- _About this exercise_
Report only the number of lines below in which the string "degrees" appears.

- _Data provided_
* * * * * * * * *

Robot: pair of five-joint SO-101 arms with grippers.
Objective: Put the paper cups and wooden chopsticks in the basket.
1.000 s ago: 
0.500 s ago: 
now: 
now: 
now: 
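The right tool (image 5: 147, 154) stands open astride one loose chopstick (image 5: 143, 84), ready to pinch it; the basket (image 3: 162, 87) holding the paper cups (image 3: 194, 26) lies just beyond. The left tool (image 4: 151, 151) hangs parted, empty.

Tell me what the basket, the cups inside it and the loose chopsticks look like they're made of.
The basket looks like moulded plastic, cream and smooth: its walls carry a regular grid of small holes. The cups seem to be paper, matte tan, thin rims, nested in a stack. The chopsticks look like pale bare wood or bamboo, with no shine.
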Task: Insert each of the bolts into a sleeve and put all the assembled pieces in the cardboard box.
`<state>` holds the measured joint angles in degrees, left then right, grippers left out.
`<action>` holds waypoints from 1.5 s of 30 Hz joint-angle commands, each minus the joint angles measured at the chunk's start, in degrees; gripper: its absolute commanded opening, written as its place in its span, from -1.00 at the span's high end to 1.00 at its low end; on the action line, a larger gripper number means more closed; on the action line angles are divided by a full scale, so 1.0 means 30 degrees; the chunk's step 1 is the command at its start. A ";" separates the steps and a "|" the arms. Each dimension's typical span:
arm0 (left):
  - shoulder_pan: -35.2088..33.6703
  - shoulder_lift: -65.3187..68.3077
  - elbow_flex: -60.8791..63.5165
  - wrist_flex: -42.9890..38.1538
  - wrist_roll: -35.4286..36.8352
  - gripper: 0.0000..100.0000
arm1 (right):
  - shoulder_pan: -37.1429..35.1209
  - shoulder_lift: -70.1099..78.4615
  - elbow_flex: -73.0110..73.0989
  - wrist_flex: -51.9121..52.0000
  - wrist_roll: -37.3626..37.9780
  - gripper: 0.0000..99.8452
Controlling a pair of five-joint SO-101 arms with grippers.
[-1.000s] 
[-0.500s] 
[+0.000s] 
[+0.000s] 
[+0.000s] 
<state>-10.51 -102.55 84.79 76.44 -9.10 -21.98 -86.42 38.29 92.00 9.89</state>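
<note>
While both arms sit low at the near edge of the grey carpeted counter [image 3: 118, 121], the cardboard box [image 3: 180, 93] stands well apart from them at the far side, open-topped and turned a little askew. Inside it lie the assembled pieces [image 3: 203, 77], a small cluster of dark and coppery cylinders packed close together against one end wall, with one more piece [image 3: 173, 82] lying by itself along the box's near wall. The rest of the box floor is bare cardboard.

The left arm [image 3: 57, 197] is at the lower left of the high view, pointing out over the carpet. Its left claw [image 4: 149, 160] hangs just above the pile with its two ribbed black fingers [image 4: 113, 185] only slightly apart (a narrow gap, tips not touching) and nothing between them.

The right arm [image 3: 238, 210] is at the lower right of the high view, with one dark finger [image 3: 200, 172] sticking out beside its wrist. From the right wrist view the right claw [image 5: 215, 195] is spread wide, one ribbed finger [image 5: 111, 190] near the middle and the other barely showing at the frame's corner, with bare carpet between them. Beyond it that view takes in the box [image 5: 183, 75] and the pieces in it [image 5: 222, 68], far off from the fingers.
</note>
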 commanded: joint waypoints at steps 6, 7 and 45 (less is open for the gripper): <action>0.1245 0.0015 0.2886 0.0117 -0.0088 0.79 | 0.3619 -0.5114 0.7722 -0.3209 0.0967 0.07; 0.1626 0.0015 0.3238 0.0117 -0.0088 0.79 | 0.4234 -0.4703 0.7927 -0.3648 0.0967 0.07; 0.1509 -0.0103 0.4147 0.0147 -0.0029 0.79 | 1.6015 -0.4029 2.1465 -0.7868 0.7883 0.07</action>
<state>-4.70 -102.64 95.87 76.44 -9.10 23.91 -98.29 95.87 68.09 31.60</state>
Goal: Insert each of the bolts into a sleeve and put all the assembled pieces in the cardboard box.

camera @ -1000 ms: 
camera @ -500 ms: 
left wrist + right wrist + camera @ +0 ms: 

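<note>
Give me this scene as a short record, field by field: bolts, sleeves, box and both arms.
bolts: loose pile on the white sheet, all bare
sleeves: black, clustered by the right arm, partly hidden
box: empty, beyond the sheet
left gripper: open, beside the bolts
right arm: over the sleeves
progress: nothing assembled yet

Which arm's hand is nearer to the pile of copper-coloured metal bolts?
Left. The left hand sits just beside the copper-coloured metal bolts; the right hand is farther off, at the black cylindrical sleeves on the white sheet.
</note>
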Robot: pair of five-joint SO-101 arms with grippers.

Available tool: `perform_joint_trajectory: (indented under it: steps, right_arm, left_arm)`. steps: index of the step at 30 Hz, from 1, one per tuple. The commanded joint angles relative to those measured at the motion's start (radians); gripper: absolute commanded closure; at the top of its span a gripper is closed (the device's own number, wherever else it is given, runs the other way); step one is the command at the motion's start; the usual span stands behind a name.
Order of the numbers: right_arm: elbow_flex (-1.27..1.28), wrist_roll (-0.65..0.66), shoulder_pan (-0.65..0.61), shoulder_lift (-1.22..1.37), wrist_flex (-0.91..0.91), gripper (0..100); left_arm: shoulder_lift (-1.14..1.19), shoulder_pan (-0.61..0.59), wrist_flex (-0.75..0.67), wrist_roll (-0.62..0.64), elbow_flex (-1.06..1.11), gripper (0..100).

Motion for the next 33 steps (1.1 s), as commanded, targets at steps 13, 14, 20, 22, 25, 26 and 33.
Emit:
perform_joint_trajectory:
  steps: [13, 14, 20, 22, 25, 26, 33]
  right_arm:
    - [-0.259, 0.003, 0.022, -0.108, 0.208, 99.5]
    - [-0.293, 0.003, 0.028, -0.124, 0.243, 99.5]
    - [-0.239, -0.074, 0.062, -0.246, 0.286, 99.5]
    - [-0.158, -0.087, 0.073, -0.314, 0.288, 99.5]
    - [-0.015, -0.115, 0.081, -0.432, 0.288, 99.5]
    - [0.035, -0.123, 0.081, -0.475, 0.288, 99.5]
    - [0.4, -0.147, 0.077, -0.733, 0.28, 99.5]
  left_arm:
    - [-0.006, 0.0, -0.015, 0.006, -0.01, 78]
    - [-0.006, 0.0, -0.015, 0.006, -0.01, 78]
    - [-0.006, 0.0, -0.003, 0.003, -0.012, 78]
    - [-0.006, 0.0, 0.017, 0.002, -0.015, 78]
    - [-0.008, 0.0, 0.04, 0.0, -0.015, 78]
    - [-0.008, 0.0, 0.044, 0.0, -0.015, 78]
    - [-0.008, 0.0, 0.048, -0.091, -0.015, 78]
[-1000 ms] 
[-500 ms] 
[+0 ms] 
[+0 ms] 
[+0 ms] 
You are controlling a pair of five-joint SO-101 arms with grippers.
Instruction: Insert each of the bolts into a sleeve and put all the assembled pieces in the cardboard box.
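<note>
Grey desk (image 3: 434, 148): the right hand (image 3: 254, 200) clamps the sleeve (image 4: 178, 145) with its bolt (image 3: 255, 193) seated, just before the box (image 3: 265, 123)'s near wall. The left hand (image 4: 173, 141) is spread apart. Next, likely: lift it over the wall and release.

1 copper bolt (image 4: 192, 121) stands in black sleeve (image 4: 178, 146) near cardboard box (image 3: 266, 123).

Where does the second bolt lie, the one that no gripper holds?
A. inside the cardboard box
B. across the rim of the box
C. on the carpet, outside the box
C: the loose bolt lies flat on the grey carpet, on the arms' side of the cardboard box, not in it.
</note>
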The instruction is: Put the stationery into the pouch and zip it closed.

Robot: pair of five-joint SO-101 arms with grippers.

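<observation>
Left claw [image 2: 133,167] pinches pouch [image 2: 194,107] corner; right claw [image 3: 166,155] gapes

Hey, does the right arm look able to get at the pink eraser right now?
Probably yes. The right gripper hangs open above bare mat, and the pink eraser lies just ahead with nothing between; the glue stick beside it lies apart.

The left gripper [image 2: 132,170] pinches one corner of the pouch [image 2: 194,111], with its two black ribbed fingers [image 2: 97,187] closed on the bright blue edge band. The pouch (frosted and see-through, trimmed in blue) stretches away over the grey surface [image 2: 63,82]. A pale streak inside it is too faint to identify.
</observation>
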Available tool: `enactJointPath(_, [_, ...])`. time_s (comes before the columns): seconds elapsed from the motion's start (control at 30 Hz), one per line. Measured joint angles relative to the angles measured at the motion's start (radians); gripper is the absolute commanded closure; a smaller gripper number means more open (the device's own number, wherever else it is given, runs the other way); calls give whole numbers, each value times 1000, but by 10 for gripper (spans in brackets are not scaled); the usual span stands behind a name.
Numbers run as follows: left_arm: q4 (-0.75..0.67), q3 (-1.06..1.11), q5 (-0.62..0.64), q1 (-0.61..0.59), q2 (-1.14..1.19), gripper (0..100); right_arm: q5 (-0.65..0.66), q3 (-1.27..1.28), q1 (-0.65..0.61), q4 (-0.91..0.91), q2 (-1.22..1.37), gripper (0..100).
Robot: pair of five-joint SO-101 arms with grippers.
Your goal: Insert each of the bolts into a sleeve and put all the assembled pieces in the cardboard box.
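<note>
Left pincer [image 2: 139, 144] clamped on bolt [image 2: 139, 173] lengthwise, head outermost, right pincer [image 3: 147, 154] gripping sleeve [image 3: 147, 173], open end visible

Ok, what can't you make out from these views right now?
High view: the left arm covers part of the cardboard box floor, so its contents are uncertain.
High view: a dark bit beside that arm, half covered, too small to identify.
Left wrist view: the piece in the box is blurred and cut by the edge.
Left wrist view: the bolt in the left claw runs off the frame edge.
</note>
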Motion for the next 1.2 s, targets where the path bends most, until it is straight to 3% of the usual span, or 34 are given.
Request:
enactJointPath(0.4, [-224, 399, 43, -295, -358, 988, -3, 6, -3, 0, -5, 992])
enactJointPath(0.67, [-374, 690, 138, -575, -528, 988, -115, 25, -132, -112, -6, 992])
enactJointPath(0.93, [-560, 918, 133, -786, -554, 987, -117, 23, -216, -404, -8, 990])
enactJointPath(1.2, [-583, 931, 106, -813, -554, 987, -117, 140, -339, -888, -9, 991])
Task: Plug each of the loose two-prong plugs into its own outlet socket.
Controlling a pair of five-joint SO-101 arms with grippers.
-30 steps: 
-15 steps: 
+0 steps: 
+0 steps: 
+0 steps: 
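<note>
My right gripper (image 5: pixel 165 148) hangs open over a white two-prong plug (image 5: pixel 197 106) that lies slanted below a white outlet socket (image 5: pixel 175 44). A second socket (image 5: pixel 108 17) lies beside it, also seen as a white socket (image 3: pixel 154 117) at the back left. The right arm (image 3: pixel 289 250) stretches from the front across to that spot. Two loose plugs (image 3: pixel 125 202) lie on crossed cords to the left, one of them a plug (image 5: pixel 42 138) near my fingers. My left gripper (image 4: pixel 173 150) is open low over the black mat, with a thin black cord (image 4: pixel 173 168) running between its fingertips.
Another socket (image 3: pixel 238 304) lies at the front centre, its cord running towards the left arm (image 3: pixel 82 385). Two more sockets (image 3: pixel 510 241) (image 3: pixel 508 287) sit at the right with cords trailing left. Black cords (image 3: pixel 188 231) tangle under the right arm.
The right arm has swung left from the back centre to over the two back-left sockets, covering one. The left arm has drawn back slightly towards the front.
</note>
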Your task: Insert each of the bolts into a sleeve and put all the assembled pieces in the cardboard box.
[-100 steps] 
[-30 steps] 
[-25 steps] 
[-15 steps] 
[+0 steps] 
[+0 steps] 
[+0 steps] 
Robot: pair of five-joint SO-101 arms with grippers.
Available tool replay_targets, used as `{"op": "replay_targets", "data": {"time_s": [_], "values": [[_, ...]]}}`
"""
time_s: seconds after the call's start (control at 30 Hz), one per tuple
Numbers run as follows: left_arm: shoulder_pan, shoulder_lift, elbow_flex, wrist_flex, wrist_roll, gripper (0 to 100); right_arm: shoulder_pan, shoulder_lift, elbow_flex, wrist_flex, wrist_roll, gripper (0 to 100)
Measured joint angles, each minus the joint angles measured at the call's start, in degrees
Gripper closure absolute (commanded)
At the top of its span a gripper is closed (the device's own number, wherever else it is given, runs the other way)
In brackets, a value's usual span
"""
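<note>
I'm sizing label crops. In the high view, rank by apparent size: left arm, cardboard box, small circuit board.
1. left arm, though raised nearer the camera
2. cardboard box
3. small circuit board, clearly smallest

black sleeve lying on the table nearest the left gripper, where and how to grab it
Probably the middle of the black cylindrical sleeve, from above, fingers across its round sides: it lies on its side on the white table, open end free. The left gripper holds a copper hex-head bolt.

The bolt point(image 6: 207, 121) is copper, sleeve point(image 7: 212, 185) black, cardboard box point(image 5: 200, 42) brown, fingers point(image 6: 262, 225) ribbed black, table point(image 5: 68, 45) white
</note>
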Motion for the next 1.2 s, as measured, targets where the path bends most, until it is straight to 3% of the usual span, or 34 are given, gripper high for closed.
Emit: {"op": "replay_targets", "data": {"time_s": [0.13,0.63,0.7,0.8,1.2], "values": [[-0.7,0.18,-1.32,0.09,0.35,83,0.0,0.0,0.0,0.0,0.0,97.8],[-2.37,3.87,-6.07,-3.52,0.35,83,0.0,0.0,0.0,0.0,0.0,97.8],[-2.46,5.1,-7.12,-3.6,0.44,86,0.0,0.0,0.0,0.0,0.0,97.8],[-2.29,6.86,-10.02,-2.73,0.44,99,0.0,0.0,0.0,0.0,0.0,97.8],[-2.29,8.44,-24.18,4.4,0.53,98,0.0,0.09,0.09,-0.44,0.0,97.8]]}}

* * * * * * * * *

- _Exercise output_
3